Sunday, March 29, 2020


Where the hell did Zoom come from? Why is it now (at least in my small corner of the world--that feels even smaller every day of this experience) the default web platform for online video chatting? As I've said elsewhere, I had not heard of Zoom at all seventeen days ago . . . and now I hear about it on a daily basis.

This feels to me like a meme come to life. And not the goofy GIF-based memes that we have come to communicate in short reactions during these digital times. I mean the original definition of meme: an idea, behavior, style, or usage that spreads from person to person within a culture. Zoom has come to represent online communication in a very rapid way, and I still don't know why it happened.

But I guess I can speculate a bit--with little to no real data or substantial evidence. I guess that our instant reliance upon digital rather than face-to-face communication has put a great many of us on the same plane of communication. And somewhere, someone used Zoom as a reference for how to stay in touch. Maybe it was on Facebook. Maybe it was on the cable news. But someone referenced it and then someone else picked it up and referred to it and others heard and others heard. The meme idea was transmitted to increasingly larger amounts of people (kinda like a virus being transmitted, dontchaknow) . . . and then it someone became a fixed idea that we all understand and the idea becomes a cultural acknowledgment.

What does it mean? Don't know.

Is it important? Not really.

But it is visible. And it is interesting. And I wonder why. And I wonder how. And it gave me something to blog about today, another day in the continuing stream of house-bound days, where every room looks the same and my perspective rarely changes. Where the work sits waiting. And the dishes always need cleaning. Where we are five people who love each other but rub against each other's personalities with very little to spread us apart sometimes. Where the lure of being outside doing yard work looks tempting. A place where the act of ordering food out is a great joy that is also simultaneously a burden of dish transfer, hand sanitizing, careful trash disposal . . . and with all of that, something of an act of charity.

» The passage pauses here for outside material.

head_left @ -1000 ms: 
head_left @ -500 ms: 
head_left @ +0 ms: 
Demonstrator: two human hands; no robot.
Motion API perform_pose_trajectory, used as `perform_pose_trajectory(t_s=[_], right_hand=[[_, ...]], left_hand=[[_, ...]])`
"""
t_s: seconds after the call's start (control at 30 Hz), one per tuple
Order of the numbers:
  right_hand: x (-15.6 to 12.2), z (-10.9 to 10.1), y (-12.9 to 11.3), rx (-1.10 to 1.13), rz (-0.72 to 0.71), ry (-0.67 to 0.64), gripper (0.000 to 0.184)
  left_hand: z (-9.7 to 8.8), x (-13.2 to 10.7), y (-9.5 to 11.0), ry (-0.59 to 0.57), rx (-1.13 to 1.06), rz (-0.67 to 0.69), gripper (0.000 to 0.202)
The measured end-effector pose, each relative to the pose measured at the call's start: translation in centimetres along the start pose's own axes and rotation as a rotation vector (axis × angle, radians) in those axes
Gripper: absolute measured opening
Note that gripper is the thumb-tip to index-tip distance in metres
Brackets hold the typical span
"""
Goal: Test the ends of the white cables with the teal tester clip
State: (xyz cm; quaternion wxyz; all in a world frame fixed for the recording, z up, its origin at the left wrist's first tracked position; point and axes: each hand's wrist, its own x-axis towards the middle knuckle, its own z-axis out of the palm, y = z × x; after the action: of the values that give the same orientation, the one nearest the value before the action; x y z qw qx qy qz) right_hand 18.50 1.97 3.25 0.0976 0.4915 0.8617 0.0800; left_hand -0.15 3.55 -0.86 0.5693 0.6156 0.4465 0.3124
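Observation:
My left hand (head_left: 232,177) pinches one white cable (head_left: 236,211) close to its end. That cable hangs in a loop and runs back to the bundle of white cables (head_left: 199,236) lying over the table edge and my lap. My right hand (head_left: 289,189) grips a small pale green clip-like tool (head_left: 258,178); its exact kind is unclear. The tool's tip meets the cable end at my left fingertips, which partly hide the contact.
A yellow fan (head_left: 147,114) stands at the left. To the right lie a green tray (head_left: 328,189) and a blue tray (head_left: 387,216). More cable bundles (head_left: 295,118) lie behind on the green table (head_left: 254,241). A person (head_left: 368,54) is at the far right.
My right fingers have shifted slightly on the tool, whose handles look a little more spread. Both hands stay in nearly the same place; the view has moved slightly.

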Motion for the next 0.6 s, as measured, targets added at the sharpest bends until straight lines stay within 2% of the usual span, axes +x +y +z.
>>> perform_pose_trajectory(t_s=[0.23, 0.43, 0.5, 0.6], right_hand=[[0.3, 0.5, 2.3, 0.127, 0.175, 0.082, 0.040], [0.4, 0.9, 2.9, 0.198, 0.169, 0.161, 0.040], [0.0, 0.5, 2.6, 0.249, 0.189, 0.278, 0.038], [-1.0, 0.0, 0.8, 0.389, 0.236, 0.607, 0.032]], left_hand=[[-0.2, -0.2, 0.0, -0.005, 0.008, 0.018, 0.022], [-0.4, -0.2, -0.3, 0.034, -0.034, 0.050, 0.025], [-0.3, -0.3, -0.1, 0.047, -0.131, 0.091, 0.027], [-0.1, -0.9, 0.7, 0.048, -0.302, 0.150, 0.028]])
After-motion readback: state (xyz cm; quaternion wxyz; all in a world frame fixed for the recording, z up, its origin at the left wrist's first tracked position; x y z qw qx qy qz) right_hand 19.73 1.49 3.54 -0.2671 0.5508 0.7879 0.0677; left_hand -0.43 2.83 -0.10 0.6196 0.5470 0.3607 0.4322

It is the place where we are all collectively experiencing this. And yet we are all isolated as well. We're in this together but trapped in our own heads. We are part of a whole and still desperately want to be individuals. We are one in the crowd but also so badly want space. Where no one can tell you what you are experiencing but also we know what it is like. And where we can't pretend that our struggles are comparable to the true problems of others.

How does this relate to understanding Zoom? It doesn't. Sorry.